The construction of the Meltham Branch Line during the 1860s had resulted in the deaths of at least three people — curious all named James: James Phiney, James Mace and James Beaver — along with numerous injuries, which are detailed in a previous blog post.
The line initially opened for the transportation of goods in August 1868 but a series of landslips caused to the line to temporarily closed.
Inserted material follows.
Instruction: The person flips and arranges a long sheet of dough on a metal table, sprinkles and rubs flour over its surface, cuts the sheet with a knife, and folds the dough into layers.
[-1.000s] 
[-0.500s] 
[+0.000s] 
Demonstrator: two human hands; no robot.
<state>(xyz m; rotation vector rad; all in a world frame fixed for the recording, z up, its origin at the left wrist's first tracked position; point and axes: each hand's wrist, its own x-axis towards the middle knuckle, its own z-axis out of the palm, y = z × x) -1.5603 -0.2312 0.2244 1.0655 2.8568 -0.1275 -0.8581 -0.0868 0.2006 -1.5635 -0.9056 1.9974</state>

It wasn’t until inspections in May and June the following year that the line was deemed safe for public transportation and the first passenger service left Huddersfield to Meltham on 5 July 1869.
As to be expected, incidents, accidents, and occasionally deaths, continued to occur over the years and the ones that were found during research for the decades 1870 and 1880 are listed below.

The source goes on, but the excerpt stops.